### Assigned task
The listing that follows is to be repeated exactly.
· · · · ·
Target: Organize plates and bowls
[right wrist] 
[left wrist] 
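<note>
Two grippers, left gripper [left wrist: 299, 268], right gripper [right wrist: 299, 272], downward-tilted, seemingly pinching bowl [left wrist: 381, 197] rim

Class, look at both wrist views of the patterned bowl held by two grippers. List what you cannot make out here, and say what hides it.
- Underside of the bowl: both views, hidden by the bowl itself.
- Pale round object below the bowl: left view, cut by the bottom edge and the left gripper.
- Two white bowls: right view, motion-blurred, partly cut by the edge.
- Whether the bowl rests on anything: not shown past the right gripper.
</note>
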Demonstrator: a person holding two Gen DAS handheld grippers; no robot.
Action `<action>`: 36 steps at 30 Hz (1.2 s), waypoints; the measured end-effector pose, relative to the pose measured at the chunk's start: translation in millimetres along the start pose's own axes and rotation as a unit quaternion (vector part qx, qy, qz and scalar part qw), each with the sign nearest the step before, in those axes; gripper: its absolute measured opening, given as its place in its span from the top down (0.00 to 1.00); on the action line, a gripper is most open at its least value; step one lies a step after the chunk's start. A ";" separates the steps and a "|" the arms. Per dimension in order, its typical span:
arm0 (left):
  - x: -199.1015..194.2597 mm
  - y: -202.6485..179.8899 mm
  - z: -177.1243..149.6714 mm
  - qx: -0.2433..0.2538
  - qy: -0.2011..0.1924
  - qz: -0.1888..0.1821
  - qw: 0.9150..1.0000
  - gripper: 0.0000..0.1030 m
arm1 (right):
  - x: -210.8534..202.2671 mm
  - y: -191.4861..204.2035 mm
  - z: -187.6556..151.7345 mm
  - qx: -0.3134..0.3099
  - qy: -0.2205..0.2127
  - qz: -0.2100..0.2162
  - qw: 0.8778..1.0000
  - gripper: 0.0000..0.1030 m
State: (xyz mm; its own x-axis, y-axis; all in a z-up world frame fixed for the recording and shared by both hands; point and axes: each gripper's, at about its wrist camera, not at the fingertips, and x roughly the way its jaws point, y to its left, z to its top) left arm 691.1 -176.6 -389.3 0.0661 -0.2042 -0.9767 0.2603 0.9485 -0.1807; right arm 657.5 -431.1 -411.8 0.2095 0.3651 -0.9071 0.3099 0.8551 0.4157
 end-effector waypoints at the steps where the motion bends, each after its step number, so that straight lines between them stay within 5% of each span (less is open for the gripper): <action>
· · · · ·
### Solution to the problem
Target: Organize plates and bowls
[right wrist] 
[left wrist] 
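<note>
Two grippers, left gripper [left wrist: 299, 268], right gripper [right wrist: 299, 272], downward-tilted, seemingly pinching bowl [left wrist: 381, 197] rim

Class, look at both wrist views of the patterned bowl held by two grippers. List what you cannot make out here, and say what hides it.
- Underside of the bowl: both views, hidden by the bowl itself.
- Pale round object below the bowl: left view, cut by the bottom edge and the left gripper.
- Two white bowls: right view, motion-blurred, partly cut by the edge.
- Whether the bowl rests on anything: not shown past the right gripper.
</note>
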Demonstrator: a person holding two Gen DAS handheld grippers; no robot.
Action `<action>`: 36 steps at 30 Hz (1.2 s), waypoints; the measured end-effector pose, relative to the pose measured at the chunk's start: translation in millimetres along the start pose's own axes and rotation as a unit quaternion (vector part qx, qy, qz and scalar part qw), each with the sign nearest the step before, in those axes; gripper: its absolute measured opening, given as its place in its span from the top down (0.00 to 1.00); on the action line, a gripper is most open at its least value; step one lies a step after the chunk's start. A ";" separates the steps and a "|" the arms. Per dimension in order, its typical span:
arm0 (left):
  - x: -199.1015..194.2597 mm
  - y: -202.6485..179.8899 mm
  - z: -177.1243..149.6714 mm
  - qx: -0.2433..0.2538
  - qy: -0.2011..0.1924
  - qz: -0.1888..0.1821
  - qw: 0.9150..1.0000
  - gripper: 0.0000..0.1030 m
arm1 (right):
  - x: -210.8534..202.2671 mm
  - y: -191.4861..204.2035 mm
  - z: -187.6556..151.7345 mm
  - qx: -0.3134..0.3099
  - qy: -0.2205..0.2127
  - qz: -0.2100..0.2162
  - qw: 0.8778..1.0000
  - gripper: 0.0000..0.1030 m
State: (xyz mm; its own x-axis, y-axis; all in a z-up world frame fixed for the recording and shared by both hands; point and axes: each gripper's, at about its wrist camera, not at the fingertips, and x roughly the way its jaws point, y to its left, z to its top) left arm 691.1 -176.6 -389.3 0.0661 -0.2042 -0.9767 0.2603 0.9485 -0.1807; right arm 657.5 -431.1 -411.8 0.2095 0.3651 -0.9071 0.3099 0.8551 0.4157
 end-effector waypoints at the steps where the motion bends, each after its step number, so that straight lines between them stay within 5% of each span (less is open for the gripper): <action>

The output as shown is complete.